Excerpt from Henri Nouwen’s Walk with Jesus, Orbis Books.  Posted with the kind permission of the publisher.

 

 

6 Comments »

  1. Merwin "Mike" Van Doornik:

    During the first 20 years of my 40 years as a pastor I was plagued with the “weakness” of depression. But now I’ve learned that more pastors (probably priests, too) suffer from this than are willing to admit it. My experience has enabled me to counsel others in similar situations - if they are willing to admit their need (always a prerequisite, of course, for receiving help)…

  2. Patty:

    For me, being vulnerable means that I no longer have a sense of what is appropriate and what isn’t, I am impetuous in trying to help others without any thought of my needs or abilities. I know this, and I know it is due to a neurological disease that is slowly eating away at my brain. In other words, I am slowly losing some of my cognitive skills as well as my ability to stand and walk more than 15 feet in a narrow hall. I am well aware that wrong words, impetuous attempts to help that turn into foibles, or my mixed up words, spills, falls, etc., scare my daughter with whom I live.

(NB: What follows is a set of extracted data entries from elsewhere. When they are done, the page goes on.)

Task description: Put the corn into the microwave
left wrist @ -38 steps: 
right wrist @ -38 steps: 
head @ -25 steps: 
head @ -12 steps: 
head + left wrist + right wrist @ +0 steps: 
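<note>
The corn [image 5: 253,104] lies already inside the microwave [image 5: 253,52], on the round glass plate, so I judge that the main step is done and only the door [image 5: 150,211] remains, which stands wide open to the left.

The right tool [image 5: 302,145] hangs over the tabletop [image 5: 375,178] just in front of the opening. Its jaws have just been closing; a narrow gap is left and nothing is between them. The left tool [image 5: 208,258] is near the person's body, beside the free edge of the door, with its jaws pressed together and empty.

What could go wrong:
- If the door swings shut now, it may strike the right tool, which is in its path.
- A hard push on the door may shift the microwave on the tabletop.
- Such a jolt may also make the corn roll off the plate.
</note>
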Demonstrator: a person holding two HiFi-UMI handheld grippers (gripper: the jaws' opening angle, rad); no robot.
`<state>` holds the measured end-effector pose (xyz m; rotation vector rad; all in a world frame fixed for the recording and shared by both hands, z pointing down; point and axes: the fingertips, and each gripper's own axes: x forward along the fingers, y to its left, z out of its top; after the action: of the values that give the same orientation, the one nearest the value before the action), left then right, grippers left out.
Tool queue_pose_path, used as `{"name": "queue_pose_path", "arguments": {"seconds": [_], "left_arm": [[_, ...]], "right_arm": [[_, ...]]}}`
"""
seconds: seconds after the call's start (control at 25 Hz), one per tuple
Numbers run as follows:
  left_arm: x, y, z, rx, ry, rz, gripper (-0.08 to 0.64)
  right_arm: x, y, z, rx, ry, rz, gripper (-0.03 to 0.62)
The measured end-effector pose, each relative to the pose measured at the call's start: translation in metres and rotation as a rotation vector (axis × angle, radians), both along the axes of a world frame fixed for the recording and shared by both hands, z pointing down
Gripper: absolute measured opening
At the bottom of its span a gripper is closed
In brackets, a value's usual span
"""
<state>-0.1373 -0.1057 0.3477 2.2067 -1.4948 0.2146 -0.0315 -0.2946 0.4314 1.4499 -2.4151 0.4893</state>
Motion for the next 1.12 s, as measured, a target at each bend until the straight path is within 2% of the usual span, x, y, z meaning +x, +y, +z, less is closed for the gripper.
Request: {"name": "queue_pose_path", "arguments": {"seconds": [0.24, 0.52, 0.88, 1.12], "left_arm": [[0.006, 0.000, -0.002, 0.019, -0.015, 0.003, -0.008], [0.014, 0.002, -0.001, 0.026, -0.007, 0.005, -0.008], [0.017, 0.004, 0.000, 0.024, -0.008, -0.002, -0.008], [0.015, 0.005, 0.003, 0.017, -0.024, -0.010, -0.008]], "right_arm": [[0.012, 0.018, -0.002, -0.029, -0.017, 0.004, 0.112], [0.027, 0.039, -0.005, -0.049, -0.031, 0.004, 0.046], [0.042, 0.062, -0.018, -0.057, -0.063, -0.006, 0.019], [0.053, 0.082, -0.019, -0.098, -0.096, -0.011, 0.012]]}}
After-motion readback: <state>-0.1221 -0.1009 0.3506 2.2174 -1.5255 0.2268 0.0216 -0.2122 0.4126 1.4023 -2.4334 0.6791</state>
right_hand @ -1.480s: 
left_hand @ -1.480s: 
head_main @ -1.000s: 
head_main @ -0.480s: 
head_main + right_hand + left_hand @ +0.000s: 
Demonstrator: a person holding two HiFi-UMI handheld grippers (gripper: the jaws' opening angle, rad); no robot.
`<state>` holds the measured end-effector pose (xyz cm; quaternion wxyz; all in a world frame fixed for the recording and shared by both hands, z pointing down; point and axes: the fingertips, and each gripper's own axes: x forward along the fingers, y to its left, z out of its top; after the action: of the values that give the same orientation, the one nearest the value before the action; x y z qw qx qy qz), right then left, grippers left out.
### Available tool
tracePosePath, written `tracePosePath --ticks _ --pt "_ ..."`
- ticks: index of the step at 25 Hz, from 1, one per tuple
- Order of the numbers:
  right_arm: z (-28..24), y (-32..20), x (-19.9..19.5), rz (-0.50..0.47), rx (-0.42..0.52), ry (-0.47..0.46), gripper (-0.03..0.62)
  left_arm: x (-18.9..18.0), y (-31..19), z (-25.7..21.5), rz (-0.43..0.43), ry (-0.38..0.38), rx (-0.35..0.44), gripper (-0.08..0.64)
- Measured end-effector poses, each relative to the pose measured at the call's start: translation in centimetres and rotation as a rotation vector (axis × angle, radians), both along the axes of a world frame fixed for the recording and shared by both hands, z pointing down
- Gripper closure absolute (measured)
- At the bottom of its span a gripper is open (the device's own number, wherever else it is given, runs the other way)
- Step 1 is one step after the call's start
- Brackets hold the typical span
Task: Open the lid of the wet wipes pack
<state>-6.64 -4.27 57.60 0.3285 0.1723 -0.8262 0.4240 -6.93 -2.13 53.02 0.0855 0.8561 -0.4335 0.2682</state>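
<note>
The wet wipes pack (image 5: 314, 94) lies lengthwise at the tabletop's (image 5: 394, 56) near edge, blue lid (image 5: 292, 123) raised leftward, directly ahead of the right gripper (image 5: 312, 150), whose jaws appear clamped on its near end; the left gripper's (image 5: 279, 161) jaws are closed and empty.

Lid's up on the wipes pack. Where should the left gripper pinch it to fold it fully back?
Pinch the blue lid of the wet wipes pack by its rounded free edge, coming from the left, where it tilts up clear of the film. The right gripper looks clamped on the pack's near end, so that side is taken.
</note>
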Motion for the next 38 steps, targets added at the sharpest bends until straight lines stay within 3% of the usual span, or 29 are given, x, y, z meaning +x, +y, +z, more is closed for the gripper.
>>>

    She told me not long ago that if anything happened to my husband, she would have to put me in a care home. My husband has a terminal condition. And so I feel very very vulnerable. But with the yoke that Jesus offers me, I can carry on each day almost as though it were any other day. Today I spent the afternoon in a rocker with my sleeping 22 mos. grandson in my arms. I prayed and then slept with him in that chair. When vulnerability connects with Jesus I am at peace.

  3. Pamela W. M.:

    This is a really powerful passage from Nouwen’s book, with lots to consider in it. What strikes me right now is that Jesus must have had a much stronger memory or focus than me. I too have had moments when I knew absolutely for certain of God’s love for me and his acceptance of me, but I do not manage to consistently live in the power of that knowledge, that realization. I’d like to know how Jesus did that.

  4. Sharon K. Hall:

    This might seem crazy but somehow inside me I believe my friend herself is eliciting this committed relationship from me, even though she doesn’t talk and all the feelings shared are very subtle and, on the surface, others might not be able to be aware of it. She’s such a blessing!!!!! I believe learning to be vulnerable makes us more human.

  5. Sharon K. Hall:

    page 22, second paragraph “Or will they discover that beyond and behind all human manipulations there are hands that hold them safe and offer a love that has no conditions?” An elderly woman from our church had a brain hemorrhage or stroke or something. Her one daughter has many problems and is very emotionally and physically absent, her husband deceased. Therefore the social services arranged for her to be under a legal guardianship and somehow through all of this she came to be on a ventilator and a feeding tube. She doesn’t speak and has eye contact and she’s been in this situation for five years now. I visit weekly and also visit with our Pastor. The times when I have prayed that God release her from the suffering she might be going through and the times there has been the answer from God that her life continues, that there is meaning and purpose for each breath, each minute, each day, have brought me in touch with my own vulnerabilities, my own powerless, my own fears of suffering, my own doubts, and brought me to the place where I want to offer her myself love with no conditions, brings me to the place where I can begin to feel the stirrings of childlike faith and know even more firmly that my friend and I are held safe in God’s hands, even beyond and behind all human manipulations.

  6. Moderator:

    Weakness is not a recognized character strength of a leader. Vulnerability is something to be eschewed. Falling under the weight and penalty of sin and the cross – so that Jesus can continually identify with us in our weak, fallen state. In what areas has God given you the gift of weakness, vulnerability, falling rather the steps of a self-assured?